Start of Block

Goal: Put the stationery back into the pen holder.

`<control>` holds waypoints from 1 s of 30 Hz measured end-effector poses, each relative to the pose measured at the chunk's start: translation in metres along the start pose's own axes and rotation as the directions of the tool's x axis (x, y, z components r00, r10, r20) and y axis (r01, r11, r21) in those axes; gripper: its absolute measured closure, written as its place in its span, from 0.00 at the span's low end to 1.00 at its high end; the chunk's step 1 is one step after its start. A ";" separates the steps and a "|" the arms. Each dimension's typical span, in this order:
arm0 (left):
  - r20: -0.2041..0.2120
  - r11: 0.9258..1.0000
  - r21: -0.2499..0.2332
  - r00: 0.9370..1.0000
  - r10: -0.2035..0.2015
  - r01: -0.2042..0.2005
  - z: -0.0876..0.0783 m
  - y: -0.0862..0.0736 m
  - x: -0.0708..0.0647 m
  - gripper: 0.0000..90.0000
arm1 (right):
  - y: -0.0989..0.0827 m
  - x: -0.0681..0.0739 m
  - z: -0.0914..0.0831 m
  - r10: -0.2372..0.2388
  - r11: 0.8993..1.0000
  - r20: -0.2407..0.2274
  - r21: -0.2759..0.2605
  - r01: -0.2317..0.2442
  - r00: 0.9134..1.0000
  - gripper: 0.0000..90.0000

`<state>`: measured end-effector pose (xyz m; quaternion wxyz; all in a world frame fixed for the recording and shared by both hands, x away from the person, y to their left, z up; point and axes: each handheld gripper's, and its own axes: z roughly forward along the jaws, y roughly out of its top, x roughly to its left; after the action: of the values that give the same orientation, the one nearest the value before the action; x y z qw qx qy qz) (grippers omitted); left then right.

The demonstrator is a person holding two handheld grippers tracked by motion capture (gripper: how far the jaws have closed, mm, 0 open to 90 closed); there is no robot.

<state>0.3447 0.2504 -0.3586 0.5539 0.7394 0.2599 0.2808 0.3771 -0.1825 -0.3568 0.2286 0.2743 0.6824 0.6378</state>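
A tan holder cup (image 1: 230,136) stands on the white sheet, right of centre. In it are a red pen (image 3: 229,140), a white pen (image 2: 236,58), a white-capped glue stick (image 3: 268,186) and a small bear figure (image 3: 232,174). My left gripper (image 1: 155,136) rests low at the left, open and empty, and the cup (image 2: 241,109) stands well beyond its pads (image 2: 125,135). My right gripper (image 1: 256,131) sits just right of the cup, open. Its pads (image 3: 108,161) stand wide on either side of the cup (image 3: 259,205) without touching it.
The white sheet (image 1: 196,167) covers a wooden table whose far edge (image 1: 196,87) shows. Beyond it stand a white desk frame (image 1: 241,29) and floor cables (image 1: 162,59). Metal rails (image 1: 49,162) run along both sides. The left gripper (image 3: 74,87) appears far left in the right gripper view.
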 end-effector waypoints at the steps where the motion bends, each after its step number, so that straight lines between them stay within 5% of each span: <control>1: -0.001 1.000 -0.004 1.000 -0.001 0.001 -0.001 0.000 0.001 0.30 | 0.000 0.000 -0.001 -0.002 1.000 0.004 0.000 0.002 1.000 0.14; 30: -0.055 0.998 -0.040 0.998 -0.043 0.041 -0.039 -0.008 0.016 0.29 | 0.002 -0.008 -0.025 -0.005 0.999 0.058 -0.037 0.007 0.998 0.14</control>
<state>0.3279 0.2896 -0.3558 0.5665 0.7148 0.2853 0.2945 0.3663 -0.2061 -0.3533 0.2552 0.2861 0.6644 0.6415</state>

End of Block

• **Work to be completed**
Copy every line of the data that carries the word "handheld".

• **Completed exercise**
`<state>`: measured end-effector pose (xyz m; quaternion wxyz; all in a world frame fixed for the recording and shared by both hands, x away from the person, y to their left, z up; point and axes: each handheld gripper's, and its own axes: z roughly forward along the jaws, y roughly out of its top, x roughly to its left; after the action: of the values that give the same orientation, the one nearest the value before the action; x y z qw qx qy qz) (grippers omitted); left then right.
The demonstrator is a person holding two handheld grippers tracked by motion capture (gripper: how far the jaws have closed, mm, 0 open to 90 closed); there is no robot.

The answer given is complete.